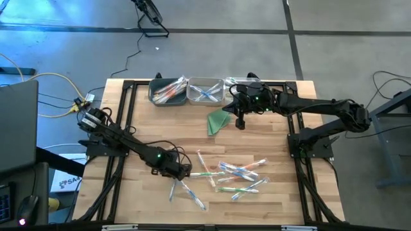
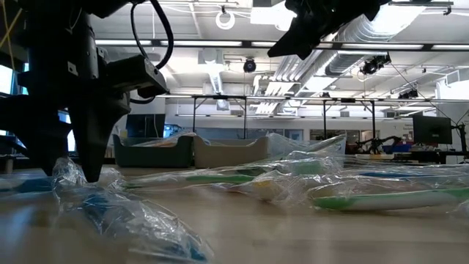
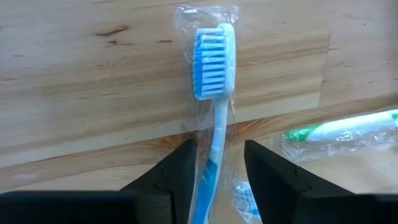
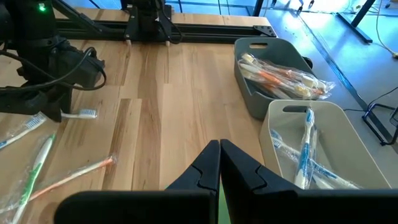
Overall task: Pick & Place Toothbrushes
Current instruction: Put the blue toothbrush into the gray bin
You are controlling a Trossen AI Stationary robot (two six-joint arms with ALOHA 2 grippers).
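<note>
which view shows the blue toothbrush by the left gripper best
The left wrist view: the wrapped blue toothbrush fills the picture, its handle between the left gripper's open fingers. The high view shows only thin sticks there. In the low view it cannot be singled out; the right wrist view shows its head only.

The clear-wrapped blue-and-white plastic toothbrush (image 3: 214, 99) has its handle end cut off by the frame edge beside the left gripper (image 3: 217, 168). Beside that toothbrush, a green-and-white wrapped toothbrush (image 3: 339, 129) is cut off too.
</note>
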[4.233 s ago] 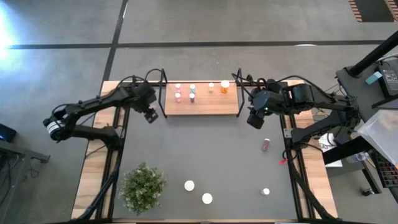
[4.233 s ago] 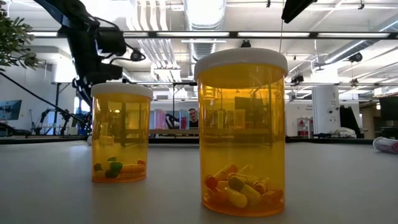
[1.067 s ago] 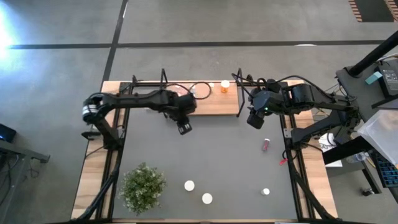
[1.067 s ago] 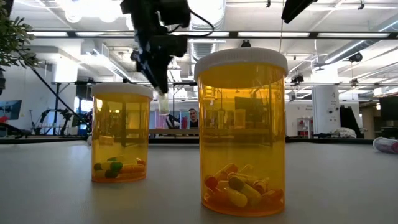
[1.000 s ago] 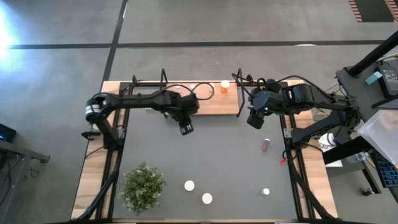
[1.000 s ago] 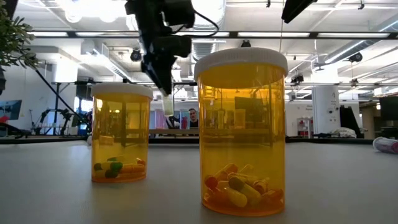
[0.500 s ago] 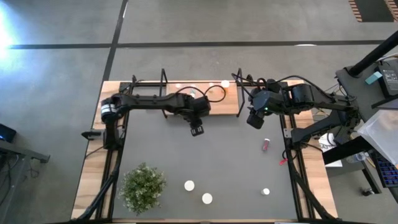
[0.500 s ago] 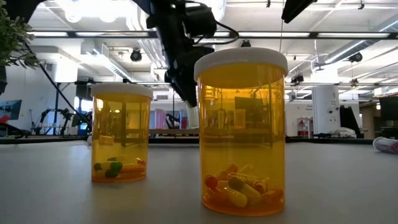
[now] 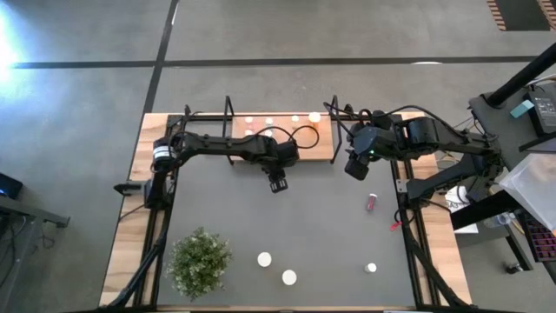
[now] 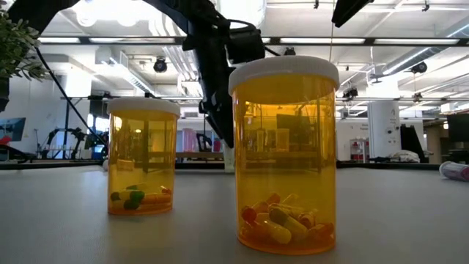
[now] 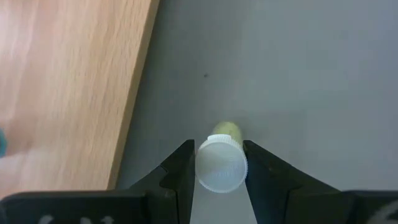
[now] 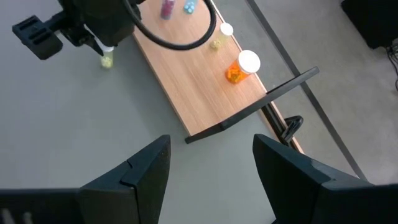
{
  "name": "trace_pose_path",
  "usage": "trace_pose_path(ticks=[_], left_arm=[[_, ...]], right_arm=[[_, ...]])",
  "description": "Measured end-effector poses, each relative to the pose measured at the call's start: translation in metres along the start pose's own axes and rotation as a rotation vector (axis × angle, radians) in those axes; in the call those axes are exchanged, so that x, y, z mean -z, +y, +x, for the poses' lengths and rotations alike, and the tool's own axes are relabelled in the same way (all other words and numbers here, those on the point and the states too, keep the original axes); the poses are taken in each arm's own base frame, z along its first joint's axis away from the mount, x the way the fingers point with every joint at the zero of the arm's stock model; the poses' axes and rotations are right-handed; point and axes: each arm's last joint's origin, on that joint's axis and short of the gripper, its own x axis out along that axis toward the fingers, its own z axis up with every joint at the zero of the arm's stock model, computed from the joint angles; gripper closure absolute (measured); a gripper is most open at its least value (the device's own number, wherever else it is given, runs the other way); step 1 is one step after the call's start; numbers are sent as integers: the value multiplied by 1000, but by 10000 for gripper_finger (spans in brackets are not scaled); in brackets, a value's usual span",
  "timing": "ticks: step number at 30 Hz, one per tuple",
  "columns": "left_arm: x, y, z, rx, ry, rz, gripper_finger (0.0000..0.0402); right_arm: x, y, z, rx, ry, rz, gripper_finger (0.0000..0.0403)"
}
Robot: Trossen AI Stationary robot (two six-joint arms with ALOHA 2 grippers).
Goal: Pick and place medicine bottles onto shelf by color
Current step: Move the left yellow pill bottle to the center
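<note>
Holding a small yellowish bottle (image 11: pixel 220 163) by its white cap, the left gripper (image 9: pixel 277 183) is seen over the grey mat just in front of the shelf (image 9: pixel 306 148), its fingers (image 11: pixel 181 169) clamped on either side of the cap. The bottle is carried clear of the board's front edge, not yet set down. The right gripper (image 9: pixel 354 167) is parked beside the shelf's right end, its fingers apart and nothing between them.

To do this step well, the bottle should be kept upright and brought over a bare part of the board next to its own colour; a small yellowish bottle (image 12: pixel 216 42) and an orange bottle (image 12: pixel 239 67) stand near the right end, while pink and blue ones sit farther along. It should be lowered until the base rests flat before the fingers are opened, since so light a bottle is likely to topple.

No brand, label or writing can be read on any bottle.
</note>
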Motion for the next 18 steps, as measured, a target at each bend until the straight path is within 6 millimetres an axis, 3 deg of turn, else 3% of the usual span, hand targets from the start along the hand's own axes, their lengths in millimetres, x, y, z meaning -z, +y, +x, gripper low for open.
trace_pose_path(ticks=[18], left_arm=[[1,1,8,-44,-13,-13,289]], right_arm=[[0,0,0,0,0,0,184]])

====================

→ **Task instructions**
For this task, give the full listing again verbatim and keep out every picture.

→ **Output of the exercise**
Overall task: Pick & Place Toothbrushes
Current instruction: Put the blue toothbrush into the gray bin
You are controlling a Trossen AI Stationary robot (two six-joint arms with ALOHA 2 grippers).
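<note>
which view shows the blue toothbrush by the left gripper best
The left wrist view: the wrapped blue toothbrush fills the picture, its handle between the left gripper's open fingers. The high view shows only thin sticks there. In the low view it cannot be singled out; the right wrist view shows its head only.

The clear-wrapped blue-and-white plastic toothbrush (image 3: 214, 99) has its handle end cut off by the frame edge beside the left gripper (image 3: 217, 168). Beside that toothbrush, a green-and-white wrapped toothbrush (image 3: 339, 129) is cut off too.
</note>
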[4.233 s ago] 
[4.233 s ago] 
[1.067 s ago] 
[1.067 s ago] 
[1.000 s ago] 
[1.000 s ago] 
[0.500 s ago] 
[0.500 s ago] 
[now] 
[now] 
[now] 
[now] 
{
  "name": "trace_pose_path",
  "usage": "trace_pose_path(ticks=[_], left_arm=[[_, ...]], right_arm=[[_, ...]])",
  "description": "Measured end-effector poses, each relative to the pose measured at the call's start: translation in metres along the start pose's own axes and rotation as a rotation vector (axis × angle, radians) in those axes; in the call those axes are exchanged, so that x, y, z mean -z, +y, +x, for the poses' lengths and rotations alike, and the tool's own axes are relabelled in the same way (all other words and numbers here, those on the point and the states too, keep the original axes); the poses are taken in each arm's own base frame, z along its first joint's axis away from the mount, x the way the fingers point with every joint at the zero of the arm's stock model; the poses' axes and rotations are right-handed; point and axes: each arm's last joint's origin, on that joint's axis and short of the gripper, its own x axis out along that axis toward the fingers, its own z axis up with every joint at the zero of the arm's stock model, computed from the joint angles; gripper closure absolute (measured); a gripper is most open at its least value (the device's own number, wherever else it is given, runs the other way); step 1 is one step after the call's start; numbers are sent as integers: the value multiplied by 1000, but by 10000 for gripper_finger (spans in brackets are not scaled); in brackets, a value's usual span",
  "timing": "ticks: step number at 30 Hz, one per tuple",
  "columns": "left_arm: x, y, z, rx, ry, rz, gripper_finger (0.0000..0.0402); right_arm: x, y, z, rx, ry, rz, gripper_finger (0.0000..0.0403)"
}
Robot: Trossen AI Stationary robot (two six-joint arms with ALOHA 2 grippers).
Goal: Pick and place medicine bottles onto shelf by color
Current step: Move the left yellow pill bottle to the center
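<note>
Holding a small yellowish bottle (image 11: pixel 220 163) by its white cap, the left gripper (image 9: pixel 277 183) is seen over the grey mat just in front of the shelf (image 9: pixel 306 148), its fingers (image 11: pixel 181 169) clamped on either side of the cap. The bottle is carried clear of the board's front edge, not yet set down. The right gripper (image 9: pixel 354 167) is parked beside the shelf's right end, its fingers apart and nothing between them.

To do this step well, the bottle should be kept upright and brought over a bare part of the board next to its own colour; a small yellowish bottle (image 12: pixel 216 42) and an orange bottle (image 12: pixel 239 67) stand near the right end, while pink and blue ones sit farther along. It should be lowered until the base rests flat before the fingers are opened, since so light a bottle is likely to topple.

No brand, label or writing can be read on any bottle.
</note>
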Motion for the next 18 steps, as measured, a target at each bend until the straight path is within 6 millimetres an axis, 3 deg of turn, else 3% of the usual span, hand targets from the start along the hand's own axes, their lengths in millimetres, x, y, z meaning -z, +y, +x, gripper low for open.
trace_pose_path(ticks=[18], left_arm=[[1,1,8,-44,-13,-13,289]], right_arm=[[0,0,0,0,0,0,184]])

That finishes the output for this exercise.